Prague approves plan for new Mucha pavilion
On Tuesday, Prague city councillors officially approved plans for a new pavilion to be built just within Prague's Stromovka Park. An ultra-modern structure, the building has been planned for one reason: to house a famous series of paintings created by Czech art nouveau painter Alphonse Mucha, the Slav Epic. Completed in 1928, the series celebrates the mythical beginnings and legendary milestones in Slav history. Remarkably, until now the series has lacked a 'permanent' home. That will now change.

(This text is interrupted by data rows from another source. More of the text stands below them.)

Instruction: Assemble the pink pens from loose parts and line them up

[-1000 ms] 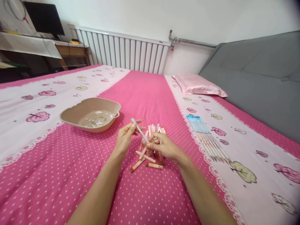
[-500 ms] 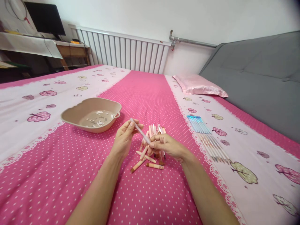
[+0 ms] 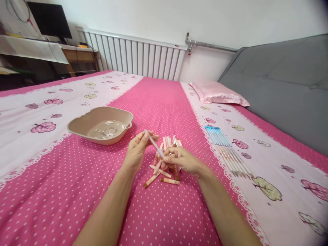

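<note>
A slim pale lilac pen [image 3: 156,148] is held slantwise between my two hands. My left hand [image 3: 135,150] pinches its upper end between thumb and fingers. Closed on its lower end is my right hand [image 3: 181,159], just above a loose pile of pens and caps. In that pile, a peach piece with a brown end [image 3: 151,181] and a short peach piece [image 3: 169,181] lie nearest me on the pink dotted sheet. My right hand covers part of the heap.
Left of the hands stands a beige basin [image 3: 84,135] with small white bits inside. On the right, blue pens [image 3: 217,136] and whitish pens [image 3: 232,162] lie in neat rows. Farther back are a pink pillow [image 3: 217,93], a grey headboard [image 3: 279,85] and a white radiator [image 3: 138,56].
Both hands keep the same hold on the pen. The whole view has shifted very slightly; nothing else has visibly moved.
</note>
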Tool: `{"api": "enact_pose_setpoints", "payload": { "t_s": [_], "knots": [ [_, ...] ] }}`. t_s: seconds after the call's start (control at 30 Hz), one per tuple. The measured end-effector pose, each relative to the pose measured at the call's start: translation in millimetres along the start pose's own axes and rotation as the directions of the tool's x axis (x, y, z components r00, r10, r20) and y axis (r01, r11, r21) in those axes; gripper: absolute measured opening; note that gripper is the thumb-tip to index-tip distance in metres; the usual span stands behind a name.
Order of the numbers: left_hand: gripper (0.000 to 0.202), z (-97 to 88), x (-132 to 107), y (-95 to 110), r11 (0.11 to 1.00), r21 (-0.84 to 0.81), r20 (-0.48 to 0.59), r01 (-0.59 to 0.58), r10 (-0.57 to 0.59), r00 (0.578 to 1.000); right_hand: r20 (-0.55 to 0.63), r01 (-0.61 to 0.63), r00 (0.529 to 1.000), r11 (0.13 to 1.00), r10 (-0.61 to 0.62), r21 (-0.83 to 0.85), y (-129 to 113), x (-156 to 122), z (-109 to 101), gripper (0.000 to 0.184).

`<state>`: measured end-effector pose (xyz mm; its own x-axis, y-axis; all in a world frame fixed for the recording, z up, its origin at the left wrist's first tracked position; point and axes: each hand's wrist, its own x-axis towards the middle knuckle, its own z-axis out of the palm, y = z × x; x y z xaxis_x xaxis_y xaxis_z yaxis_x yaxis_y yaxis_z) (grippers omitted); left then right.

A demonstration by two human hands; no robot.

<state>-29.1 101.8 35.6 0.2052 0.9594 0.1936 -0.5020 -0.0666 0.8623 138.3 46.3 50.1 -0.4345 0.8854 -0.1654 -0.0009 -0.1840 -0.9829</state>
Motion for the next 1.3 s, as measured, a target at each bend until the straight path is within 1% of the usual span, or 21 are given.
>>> {"api": "enact_pose_setpoints", "payload": {
  "t_s": [0.1, 0.17, 0.23, 0.27, 0.33, 0.37, 0.43, 0.53, 0.6, 0.67, 0.73, 0.77, 0.83, 0.9, 0.93, 1.0, 1.1, 1.2, 1.3],
  "knots": [
    [0.023, 1.6, 0, 1, 1.0, 0.024, 0.015, -0.018, 0.017, 1.0, 0.007, -0.019, 1.0, 1.0, 0.019, 0.022, 0, 0, -1, 0.025],
    [0.028, 2.1, 1, 0, 0.997, 0.071, 0.019, -0.03, 0.028, 0.999, -0.034, -0.012, 0.999, 1.0, 0.013, 0.004, -1, 0, -1, 0.024],
    [0.036, 1.0, 3, -2, 0.989, 0.137, 0.006, -0.058, 0.057, 0.998, -0.107, 0.034, 0.993, 0.998, -0.04, -0.06, -2, 0, -2, 0.021],
    [0.038, -0.2, 4, -3, 0.982, 0.169, -0.023, -0.088, 0.094, 0.995, -0.156, 0.068, 0.984, 0.992, -0.085, -0.106, -3, 0, -3, 0.019],
    [0.036, -3.2, 7, -6, 0.939, 0.314, -0.068, -0.143, 0.173, 0.983, -0.281, 0.134, 0.944, 0.98, -0.171, -0.148, -6, -4, -7, 0.017],
    [0.034, -4.7, 8, -8, 0.91, 0.379, -0.097, -0.166, 0.218, 0.971, -0.356, 0.156, 0.913, 0.976, -0.201, -0.149, -7, -9, -10, 0.017],
    [0.032, -6.7, 11, -10, 0.868, 0.461, -0.14, -0.184, 0.275, 0.951, -0.509, 0.19, 0.826, 0.97, -0.242, -0.153, -10, -23, -19, 0.02],
    [0.032, -7.6, 13, -12, 0.809, 0.563, -0.111, -0.17, 0.278, 0.954, -0.683, 0.173, 0.674, 0.959, -0.281, -0.223, -8, -60, -41, 0.024],
    [0.032, -7.7, 14, -13, 0.786, 0.597, -0.09, -0.162, 0.266, 0.96, -0.762, 0.101, 0.577, 0.952, -0.293, -0.29, -2, -92, -61, 0.028],
    [0.032, -8.3, 14, -14, 0.778, 0.61, -0.081, -0.151, 0.25, 0.965, -0.834, -0.014, 0.469, 0.941, -0.292, -0.337, 7, -125, -85, 0.033],
    [0.032, -9.5, 15, -15, 0.776, 0.615, -0.085, -0.137, 0.238, 0.968, -0.912, -0.182, 0.308, 0.924, -0.272, -0.337, 18, -156, -110, 0.037],
    [0.032, -10.3, 15, -15, 0.774, 0.619, -0.091, -0.129, 0.234, 0.968, -0.928, -0.228, 0.255, 0.916, -0.271, -0.33, 24, -169, -122, 0.037],
    [0.031, -11.7, 17, -16, 0.768, 0.629, -0.096, -0.118, 0.227, 0.969, -0.95, -0.298, 0.173, 0.905, -0.26, -0.302, 36, -189, -144, 0.038],
    [0.03, -12.9, 17, -16, 0.761, 0.638, -0.093, -0.115, 0.224, 0.97, -0.964, -0.362, 0.106, 0.893, -0.245, -0.267, 47, -200, -161, 0.036],
    [0.03, -13.4, 18, -17, 0.757, 0.643, -0.091, -0.117, 0.227, 0.97, -0.968, -0.391, 0.079, 0.886, -0.237, -0.249, 52, -203, -169, 0.034],
    [0.029, -14.1, 18, -17, 0.746, 0.655, -0.091, -0.118, 0.234, 0.968, -0.976, -0.446, 0.04, 0.871, -0.213, -0.208, 61, -205, -180, 0.03],
    [0.03, -14.6, 17, -17, 0.744, 0.658, -0.093, -0.119, 0.237, 0.967, -0.985, -0.511, 0.002, 0.846, -0.174, -0.151, 71, -202, -190, 0.026],
    [0.029, -14.5, 15, -16, 0.746, 0.656, -0.102, -0.114, 0.237, 0.966, -0.988, -0.542, -0.014, 0.831, -0.154, -0.122, 78, -198, -195, 0.025],
    [0.029, -14.2, 15, -15, 0.735, 0.669, -0.113, -0.111, 0.248, 0.962, -0.99, -0.55, -0.01, 0.827, -0.144, -0.114, 82, -194, -198, 0.025]
  ]
}}
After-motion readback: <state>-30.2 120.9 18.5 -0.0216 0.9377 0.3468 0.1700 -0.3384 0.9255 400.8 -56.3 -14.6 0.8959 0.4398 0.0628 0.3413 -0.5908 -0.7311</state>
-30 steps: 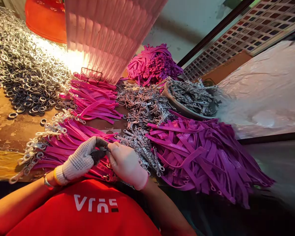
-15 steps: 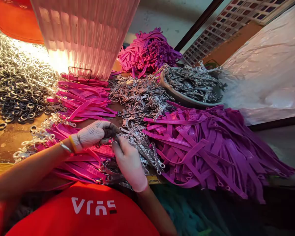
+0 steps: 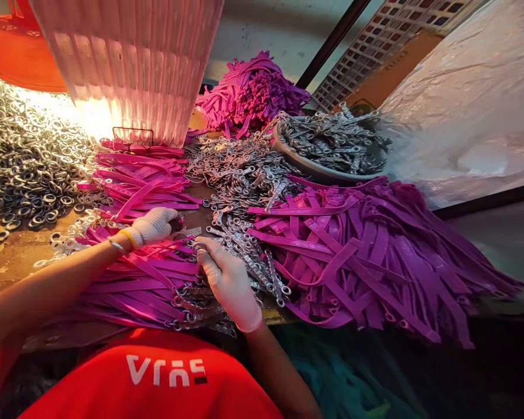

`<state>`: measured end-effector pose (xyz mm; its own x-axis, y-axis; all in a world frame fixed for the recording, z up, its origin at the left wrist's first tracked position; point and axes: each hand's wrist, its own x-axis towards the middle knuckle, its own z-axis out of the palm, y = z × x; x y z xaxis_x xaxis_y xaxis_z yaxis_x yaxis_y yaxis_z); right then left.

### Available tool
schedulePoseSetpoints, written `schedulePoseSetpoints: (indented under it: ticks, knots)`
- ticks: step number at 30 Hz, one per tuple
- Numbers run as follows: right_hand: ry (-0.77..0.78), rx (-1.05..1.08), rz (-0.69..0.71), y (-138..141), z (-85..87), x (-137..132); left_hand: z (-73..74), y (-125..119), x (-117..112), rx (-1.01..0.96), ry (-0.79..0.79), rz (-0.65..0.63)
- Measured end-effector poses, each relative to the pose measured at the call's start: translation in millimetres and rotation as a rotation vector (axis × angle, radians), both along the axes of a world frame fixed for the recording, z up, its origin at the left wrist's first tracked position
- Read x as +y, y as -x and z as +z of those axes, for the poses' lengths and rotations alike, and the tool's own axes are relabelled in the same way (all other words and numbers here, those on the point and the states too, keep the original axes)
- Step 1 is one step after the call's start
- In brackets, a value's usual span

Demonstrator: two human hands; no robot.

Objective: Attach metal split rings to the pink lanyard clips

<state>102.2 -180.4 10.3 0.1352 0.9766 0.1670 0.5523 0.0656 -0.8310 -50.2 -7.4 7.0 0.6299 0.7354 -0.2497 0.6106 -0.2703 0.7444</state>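
My left hand [image 3: 155, 226], in a white knit glove, is closed over the pink straps; whatever its fingers hold is hidden. My right hand [image 3: 229, 279], also gloved, pinches a metal ring [image 3: 198, 247] between thumb and forefinger. A thin greyish strip [image 3: 187, 233] shows between the two hands; I cannot tell whether either one holds it. Beneath them lies a bundle of pink straps [image 3: 144, 282] with metal pieces [image 3: 192, 302] at their right ends. Just right of my right hand spreads a heap of silvery metal links [image 3: 244, 180].
Loose metal rings [image 3: 30, 157] are piled at left, under an orange lamp [image 3: 24, 52]. A ribbed translucent panel [image 3: 131, 64] stands beside it. Purple straps [image 3: 367, 250] cover the right side. A bowl [image 3: 314, 169] full of metal links and another strap pile [image 3: 255, 93] lie farther back.
My hands have moved apart. The left went a little left and away from the right, which keeps its pinch, with a ring now showing at its fingertips. The whole view has shifted slightly.
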Motion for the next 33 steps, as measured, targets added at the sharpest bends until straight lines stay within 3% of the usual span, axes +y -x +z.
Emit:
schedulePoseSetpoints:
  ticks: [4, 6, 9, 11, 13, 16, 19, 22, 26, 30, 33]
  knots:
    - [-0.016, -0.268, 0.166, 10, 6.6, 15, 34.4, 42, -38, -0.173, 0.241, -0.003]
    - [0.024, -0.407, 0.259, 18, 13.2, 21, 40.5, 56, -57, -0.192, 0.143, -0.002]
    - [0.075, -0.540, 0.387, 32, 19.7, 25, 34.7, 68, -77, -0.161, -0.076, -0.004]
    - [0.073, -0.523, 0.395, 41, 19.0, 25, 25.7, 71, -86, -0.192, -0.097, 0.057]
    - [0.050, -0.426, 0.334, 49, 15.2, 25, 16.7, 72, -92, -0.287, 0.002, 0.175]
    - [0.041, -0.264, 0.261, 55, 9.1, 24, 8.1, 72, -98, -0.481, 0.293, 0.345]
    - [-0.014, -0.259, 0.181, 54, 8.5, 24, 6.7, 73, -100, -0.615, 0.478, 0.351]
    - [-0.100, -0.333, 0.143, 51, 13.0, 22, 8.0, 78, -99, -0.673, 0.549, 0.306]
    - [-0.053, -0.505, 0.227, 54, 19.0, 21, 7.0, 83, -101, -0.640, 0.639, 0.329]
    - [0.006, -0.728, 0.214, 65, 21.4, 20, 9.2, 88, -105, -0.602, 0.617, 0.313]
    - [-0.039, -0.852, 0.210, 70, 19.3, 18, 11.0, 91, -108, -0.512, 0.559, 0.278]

Back in 1928 the American weekly 'Time' noted its monumental completion: The Epic of Slavic History, or Slav Epic as it is known now. Twenty paintings so enormous, the weekly described Mucha as working on step-ladders to get them done. The series took the great Czech painter 18 years to complete, and when it was finished he donated it to the Czech capital. He even designed a building for the collection in Prague, which was never built. The series, though for a time displayed at Prague's famous Veletrzni Palace, was later moved to the small Moravian town of Moravsky Krumlov - where it can be seen to this day. The painter's daughter-in-law Geraldine Mucha:
"There are two Krumlovs in this country: one is Cesky Krumlov and that is a little gem. And, it has had millions of foreign money poured into it and it is a gem. Now, this is Moravsky Krumlov. Well, it's a nice village, but that's all it has: the Slav Epic. "
Soon, Moravsky Krumlov won't even have that. Now that Prague has given the green-light for its new Mucha pavilion, the work will eventually be moved to the site (designed apparently to look like an enormous box of matches on its side) found just within Prague's Stromovka Park.
But even there, not everyone is happy. Not everyone agrees that the building - or for that matter even the location - will be suitable. Architect and former Prague mayor Jan Kasl, for example, has said in public that he would have far preferred a classical-style building, within the city's historic centre. And, even Geraldine Mucha - who is one of the trustees of the Mucha Society - is less than taken by the idea of the pavilion in Stromovka Park:
"They want to use those canvases as a lure for foreign tourists into a rather dead end of Prague."
Even so, the project - estimated at 150 million crowns (the equivalent of 6.3 million US dollars) now appears will go ahead. The Mucha pavilion is to be built by 2010.